More interestingly, when stored blood samples from already completed clinical trials of cholesterol lowering medicines were tested for hs-CRP, the test appeared to help predict heart attacks and strokes independent of the cholesterol level. This was some of the first evidence that a group of cholesterol lowering drugs called "statins" could lower the risk of heart attack and stroke by a mechanism independent of the cholesterol lowering effect of the drug. Statins appear to lower hs-CRP by about 20 percent. Very safe levels of hs-CRP are generally thought to be below 0.6 mg/L.

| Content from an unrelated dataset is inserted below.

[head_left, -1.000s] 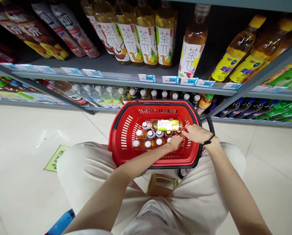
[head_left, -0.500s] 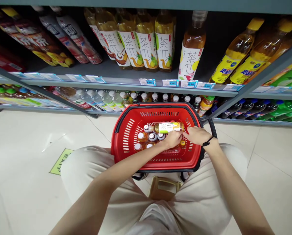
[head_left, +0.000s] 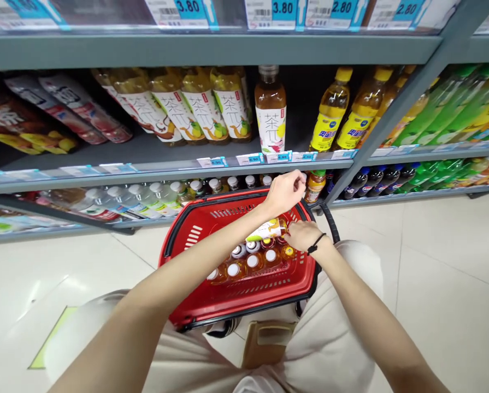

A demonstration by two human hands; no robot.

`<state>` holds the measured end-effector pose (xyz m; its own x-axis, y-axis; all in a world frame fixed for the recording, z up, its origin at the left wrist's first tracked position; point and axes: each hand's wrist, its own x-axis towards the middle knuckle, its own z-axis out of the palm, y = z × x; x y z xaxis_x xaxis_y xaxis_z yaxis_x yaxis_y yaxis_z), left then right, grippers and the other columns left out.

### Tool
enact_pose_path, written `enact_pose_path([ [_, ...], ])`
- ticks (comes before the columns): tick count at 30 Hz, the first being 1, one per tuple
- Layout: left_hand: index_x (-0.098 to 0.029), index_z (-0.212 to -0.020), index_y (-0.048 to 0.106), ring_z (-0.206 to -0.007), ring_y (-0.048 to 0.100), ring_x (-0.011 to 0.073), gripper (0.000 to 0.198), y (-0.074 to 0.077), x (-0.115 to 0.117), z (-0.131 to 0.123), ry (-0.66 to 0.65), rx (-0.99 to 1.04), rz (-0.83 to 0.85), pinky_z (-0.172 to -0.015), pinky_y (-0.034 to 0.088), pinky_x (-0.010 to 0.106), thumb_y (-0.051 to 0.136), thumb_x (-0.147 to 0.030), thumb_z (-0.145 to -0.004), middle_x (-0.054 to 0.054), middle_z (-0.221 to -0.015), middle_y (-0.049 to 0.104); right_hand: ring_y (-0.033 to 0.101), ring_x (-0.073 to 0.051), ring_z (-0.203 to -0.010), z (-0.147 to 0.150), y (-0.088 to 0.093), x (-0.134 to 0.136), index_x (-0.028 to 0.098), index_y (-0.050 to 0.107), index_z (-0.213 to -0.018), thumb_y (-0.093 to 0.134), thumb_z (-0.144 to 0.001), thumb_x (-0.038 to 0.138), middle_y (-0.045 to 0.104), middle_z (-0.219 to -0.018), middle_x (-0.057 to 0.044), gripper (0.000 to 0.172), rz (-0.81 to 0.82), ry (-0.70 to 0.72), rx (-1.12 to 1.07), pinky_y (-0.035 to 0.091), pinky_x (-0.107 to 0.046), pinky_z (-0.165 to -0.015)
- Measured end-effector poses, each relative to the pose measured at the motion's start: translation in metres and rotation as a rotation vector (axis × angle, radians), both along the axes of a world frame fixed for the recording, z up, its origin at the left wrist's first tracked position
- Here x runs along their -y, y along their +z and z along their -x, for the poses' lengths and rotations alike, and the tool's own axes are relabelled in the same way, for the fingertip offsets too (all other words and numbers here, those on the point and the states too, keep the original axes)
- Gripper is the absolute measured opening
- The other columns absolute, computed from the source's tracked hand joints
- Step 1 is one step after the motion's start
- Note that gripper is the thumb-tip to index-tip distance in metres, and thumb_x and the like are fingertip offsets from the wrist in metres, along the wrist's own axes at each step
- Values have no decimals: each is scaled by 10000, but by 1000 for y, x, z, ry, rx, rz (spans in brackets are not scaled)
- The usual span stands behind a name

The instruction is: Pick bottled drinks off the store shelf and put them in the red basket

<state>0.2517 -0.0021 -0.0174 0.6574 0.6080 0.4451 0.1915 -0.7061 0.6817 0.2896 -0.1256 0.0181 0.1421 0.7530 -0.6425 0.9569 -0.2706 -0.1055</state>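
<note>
A red shopping basket (head_left: 187,295) rests between the knees, holding several bottles. My right hand (head_left: 305,236), with a black cord at the wrist, is inside it, fingers closed at the base end of a tea bottle (head_left: 264,230) lying on its side. Above the far right part of the basket is my left hand (head_left: 286,192), its fingers curled in and nothing visible in them. Upright bottles with white caps (head_left: 234,269) stand nearer to me in the basket. On the shelf beyond my left hand, a single brown tea bottle (head_left: 271,112) stands at the front edge.
Grey shelving (head_left: 166,177) runs across the front with price tags. It carries several pale tea bottles (head_left: 231,106), yellow-capped bottles (head_left: 330,112) and green bottles (head_left: 445,109). A lower shelf has dark cola bottles (head_left: 373,180). A tan stool (head_left: 264,349) is below the basket.
My left hand has left the lying tea bottle and moved up and forward to the basket's far side. My right hand stays at that bottle. The view has tilted up and turned right.
</note>
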Motion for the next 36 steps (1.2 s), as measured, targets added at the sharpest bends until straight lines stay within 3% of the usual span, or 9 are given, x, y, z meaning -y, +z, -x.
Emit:
enact_pose_path([
  [2, -193, -930, 627, -774, 663, 163, 122, 12, -10, -24, 15, 39, -48, -785, 530, 300, 532, -122, -906, 28, -888, 715, 673, -323, -1273, -3, 0, 0, 59, 689, -1330, 472, -1055, 330, 698, -1336, -256, 442, -5, -6, -9, 523, -386, -993],
  [6, -138, -1178, 571, -1155, 638, 257, 293, 31, -40, -69, 188, 112, -77, -1017, 522, 395, 581, -106, -886, 160, -1231, 655, 682, -317, -1259, -8, 1, 1, 59, 701, -1311, 483, -1044, 278, 696, -1348, -247, 409, 0, -14, -37, 536, -385, -986],
  [11, -83, -1352, 501, -1281, 619, 336, 530, 42, -65, -101, 220, -81, 11, -1111, 477, 456, 711, -252, -897, 232, -1358, 633, 684, -322, -1256, -9, 1, 3, 45, 679, -1332, 493, -1038, 269, 697, -1346, -248, 415, 0, -29, -58, 550, -397, -982],
  [15, -79, -1386, 486, -1249, 666, 352, 680, 42, -66, -113, 203, -151, 132, -1043, 527, 437, 792, -367, -851, 216, -1278, 708, 690, -335, -1243, -7, -1, 3, 54, 680, -1327, 536, -1014, 284, 697, -1341, -254, 414, -9, -30, -78, 555, -428, -991],
  [21, -141, -1308, 545, -1171, 715, 313, 637, 42, -73, -132, 175, -164, 212, -925, 564, 359, 834, -403, -804, 158, -1246, 740, 687, -361, -1243, -1, -5, 0, 60, 682, -1320, 563, -989, 289, 706, -1321, -260, 419, -26, -21, -117, 539, -498, -1026],
  [29, -188, -1270, 566, -1169, 711, 329, 606, 27, -78, -127, 186, -138, 133, -912, 554, 376, 792, -514, -813, 121, -1234, 753, 685, -357, -1252, 3, -6, -1, 52, 677, -1333, 548, -992, 276, 705, -1315, -272, 428, -36, -10, -146, 535, -523, -1047],
  [36, -203, -1231, 554, -1128, 721, 384, 572, 20, -75, -126, 198, -107, 84, -897, 563, 459, 779, -542, -829, 158, -1179, 758, 682, -356, -1256, 4, -11, -4, 44, 673, -1338, 565, -977, 264, 701, -1316, -276, 435, -9, -4, -146, 543, -502, -1041],
])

What about a non-medicated approach to hs-CRP? It must be emphasized that while higher hs-CRP levels seems to predict heart attacks and stokes, researchers are not absolutely sure that lowering it will be protective. Certainly the already completed clinical trial data would suggest lower is better. But prospective clinical studies which test a hypothesis going forward in time rather than retrospectively or after the fact are not yet completed. Prospective studies are the gold standard of medical research. Despite this, most researchers feel that lowering hs-CRP is the way to go. While one may lower it with drugs like stains or aspirin, one may also lower it with exercise, smoking cessation, and most powerfully with weight loss. Especially in obese or overweight individuals with even slightly high blood sugars, lowering weight by 20 pounds will decrease hs-CRP by 30 percent.

In summary, a new blood test called hs-CRP, which may be ordered easily by all clinicians, may significantly improve the ability of cholesterol tests to predict the risk for heart attack and stroke in men and even more so in women. While an elevated value may be lowered by drugs, optimal diet and lifestyle again may be shown to achieve for most individuals a similar result. Without underemphasizing the proven benefits of today's drugs to reduce death and disability, the non-medicated and minimally medicated life remain a viable alternative to an over reliance on bottles of pills to treat all our health care problems.